Exact copy, no pictures: every line from the one that contains "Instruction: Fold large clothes" through the end of the data below, and nothing else.
[DATA TO USE]
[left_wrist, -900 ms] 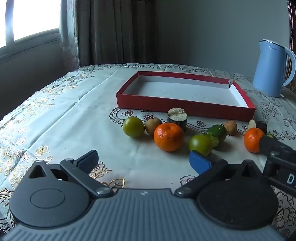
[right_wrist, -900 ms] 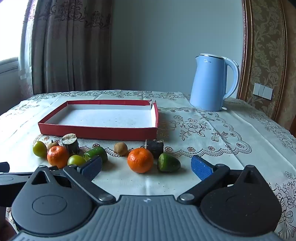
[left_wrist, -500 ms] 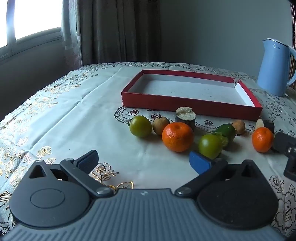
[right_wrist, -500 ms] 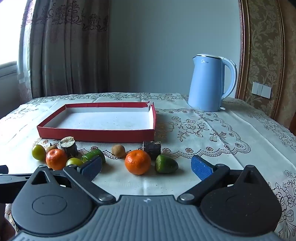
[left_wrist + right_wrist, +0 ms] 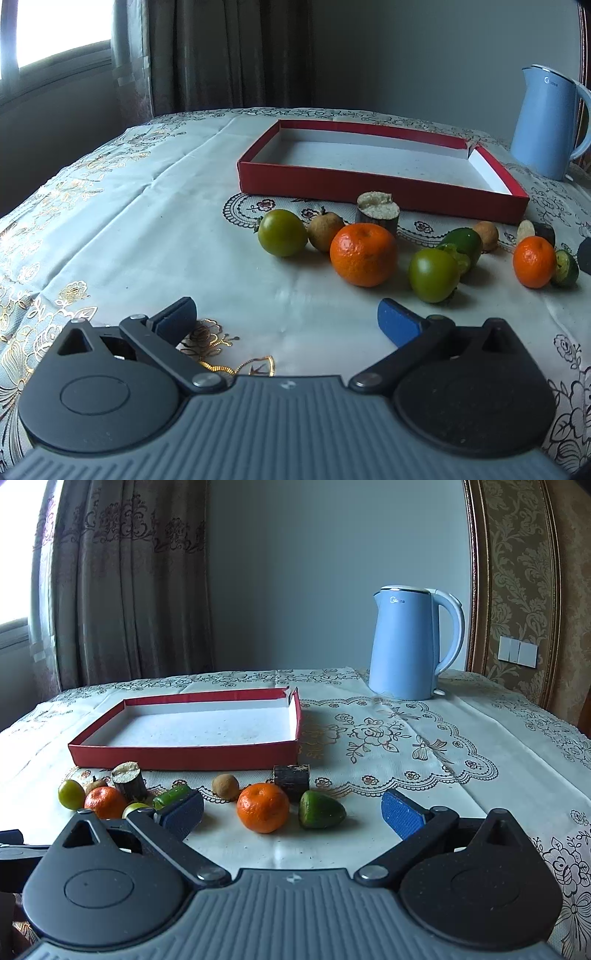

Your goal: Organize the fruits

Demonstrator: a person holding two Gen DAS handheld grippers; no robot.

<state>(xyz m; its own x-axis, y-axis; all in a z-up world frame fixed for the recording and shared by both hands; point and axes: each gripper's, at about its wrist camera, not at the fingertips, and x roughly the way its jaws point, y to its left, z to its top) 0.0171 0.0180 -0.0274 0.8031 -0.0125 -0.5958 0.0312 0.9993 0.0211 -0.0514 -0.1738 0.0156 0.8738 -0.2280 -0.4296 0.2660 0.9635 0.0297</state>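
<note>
Altogether two oranges [image 5: 363, 255] [image 5: 534, 261] lie before one red tray [image 5: 384, 190].

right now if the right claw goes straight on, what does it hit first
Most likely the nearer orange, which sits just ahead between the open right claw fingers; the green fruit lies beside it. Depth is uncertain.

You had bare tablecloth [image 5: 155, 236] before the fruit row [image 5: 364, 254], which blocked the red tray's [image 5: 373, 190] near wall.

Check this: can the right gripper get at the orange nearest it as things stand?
Probably yes: the right gripper is open, the orange lies just ahead between its fingers, nothing in front.
</note>
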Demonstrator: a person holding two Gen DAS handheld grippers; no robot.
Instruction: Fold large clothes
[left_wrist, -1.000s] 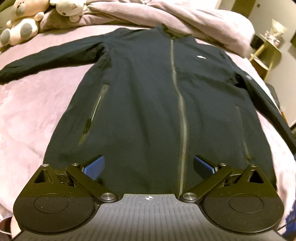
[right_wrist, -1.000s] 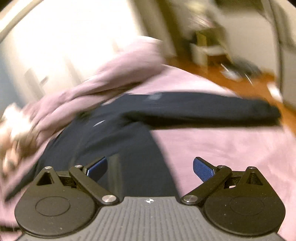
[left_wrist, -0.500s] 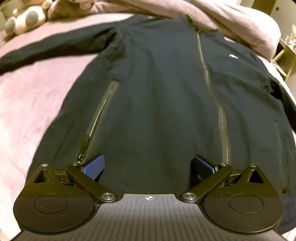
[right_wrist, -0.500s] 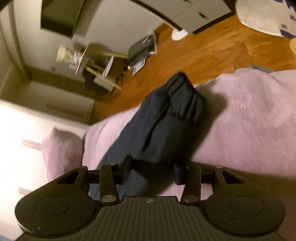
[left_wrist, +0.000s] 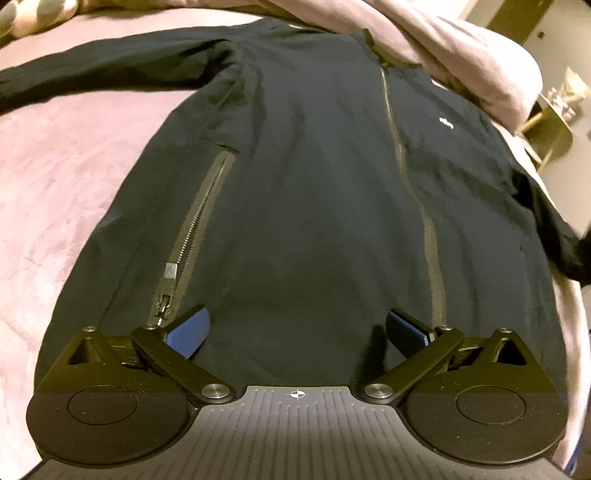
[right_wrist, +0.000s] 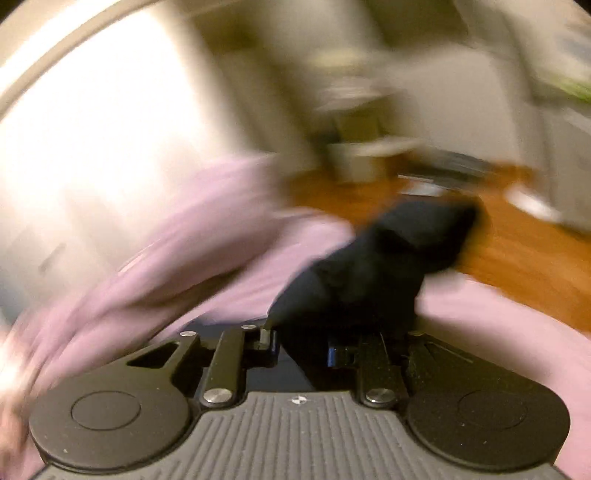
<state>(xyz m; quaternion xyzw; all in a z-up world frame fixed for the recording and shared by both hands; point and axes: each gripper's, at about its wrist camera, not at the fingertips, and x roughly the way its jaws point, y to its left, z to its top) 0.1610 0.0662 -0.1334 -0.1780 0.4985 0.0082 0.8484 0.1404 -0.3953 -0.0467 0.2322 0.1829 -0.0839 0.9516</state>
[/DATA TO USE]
TASK ANSWER
Instruction: Fold large clothes
[left_wrist, -1.000s] 
[right_wrist, -1.000s] 
[left_wrist, -0.500s] 
[right_wrist, -0.500s] 
[left_wrist, +0.000s] 
[right_wrist, +0.000s] 
<state>(xyz m; quaternion xyzw; all in a z-up world frame fixed for the recording and shared by both hands; point and axes: each gripper's, at about its wrist camera, not at the fingertips, and x roughly the way its jaws point, y to its left, z to its top) 0.1610 0.0662 -0.1334 -0.1780 0.4985 0.0082 0.8484 0.1404 -0.3953 -0.0467 0.2322 0.1829 -0.0839 0.9516</state>

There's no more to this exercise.